(284a) Data-Driven QSAR Modeling for the Iterative Identification of Chemical Motifs from Limited Data | AIChE

(284a) Data-Driven QSAR Modeling for the Iterative Identification of Chemical Motifs from Limited Data

Authors 

Song, H. S. - Presenter, University of Nebraska-Lincoln
Park, C. M., Korea Research Institute of Chemical Technology
Jang, S., Institut Pasteur Korea
Kim, J. S., J2H Biotech
Ryu, H. C., J2H Biotech
Seong, H., Korea Research Institute of Chemical Technology
Drug discovery and development is a lengthy and costly process composed of several complex stages, including target validation, high-throughput screening, hit to lead, lead optimization, preclinical/clinical tests, and post-clinical evaluation. Advanced data-driven modeling techniques such as artificial intelligence and deep learning (DL) offer the promise to revolutionize the drug development pipeline through significant reduction in time and cost. One of the key utilities of DL models is to build QSAR (quantitative structure–activity relationship) or QSPR (quantitative structure-property relationship) models that enable accurate identification of the relationships between chemical structures and their activities or properties by leveraging big data.

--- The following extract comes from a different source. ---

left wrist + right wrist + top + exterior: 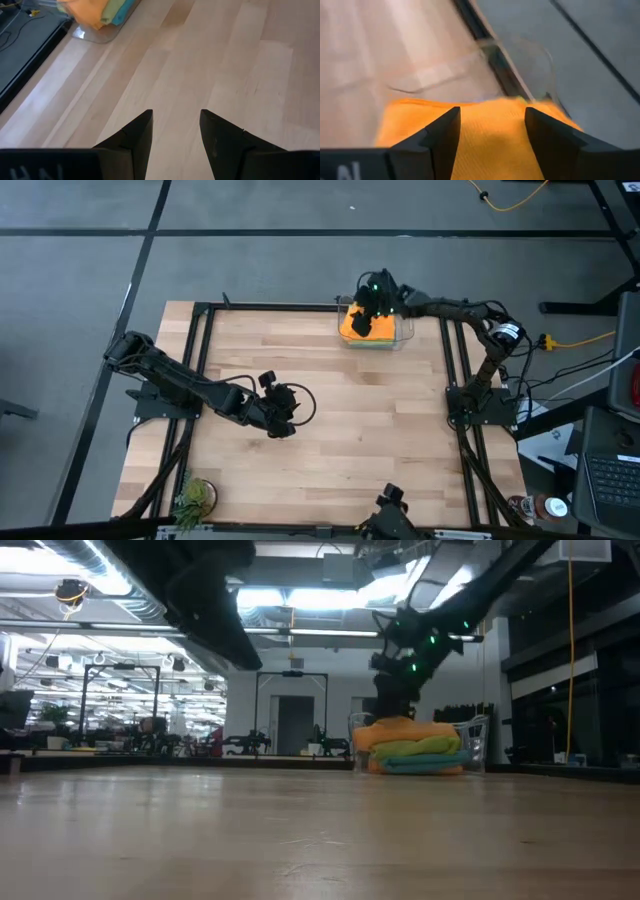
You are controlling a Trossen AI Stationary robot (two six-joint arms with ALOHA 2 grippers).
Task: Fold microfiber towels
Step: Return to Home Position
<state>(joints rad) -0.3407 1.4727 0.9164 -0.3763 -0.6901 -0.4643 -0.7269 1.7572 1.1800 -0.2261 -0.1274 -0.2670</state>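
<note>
Microfiber towels (412,748) stacked in the clear bin (479,736) at the surface's (380,420) far edge, orange on top. Right end effector (492,114) spread just above them. Left end effector (176,116) spread over mid-surface.

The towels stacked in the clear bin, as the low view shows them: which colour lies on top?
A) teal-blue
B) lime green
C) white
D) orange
D: in the low view the orange towel lies uppermost in the clear bin, with the lime green towel under it and the teal-blue towel lowest.
</note>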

While groundbreaking, development of predictive DL models is often challenging, particularly when sufficient datasets required for training are not available, a common issue encountered at an initial stage of research.

In this work, we present a novel workflow to address this limitation. Our strategy is to develop a relatively simple data-driven model using a small set of data and subsequently use this initial model to guide the next round of experiments for generating new datasets. The resulting data is then fed back to the model for refinement. We continue this iterative process until the predictions of QSAR or QSPR models are consistent with experimental measurements. During this process, the complexity and depth of the model are accordingly increased. Once validated, the model is finally used to suggest new chemical structures that potentially outperform any of the previously tested chemical compounds. We demonstrate our pipeline through the case study of Staphylococcus aureus, a pathogen causing various life-threatening infections, including skin, lung, heart valve and bone infections. We represent structural information of compounds using the SMILES (Simplified Molecular Input Line Entry System) code; define atomic and symbolic features for each of the entries in the SMILES string; develop a first version of the model using SINDy (Sparse Identification of Nonlinear Dynamics). Despite data deficiency, this initial model shows reasonably accuracy and enables identifying chemical motifs (i.e., substructures of compounds) that may determine the drug activity. Furthermore, the model allows us to evaluate a comprehensive list of compounds in public databases and select top candidates based on the model-estimated activities. The workflow developed through this work therefore greatly facilitates otherwise time-consuming steps in identifying drug candidates through iterative interactions between modeling and experimental groups.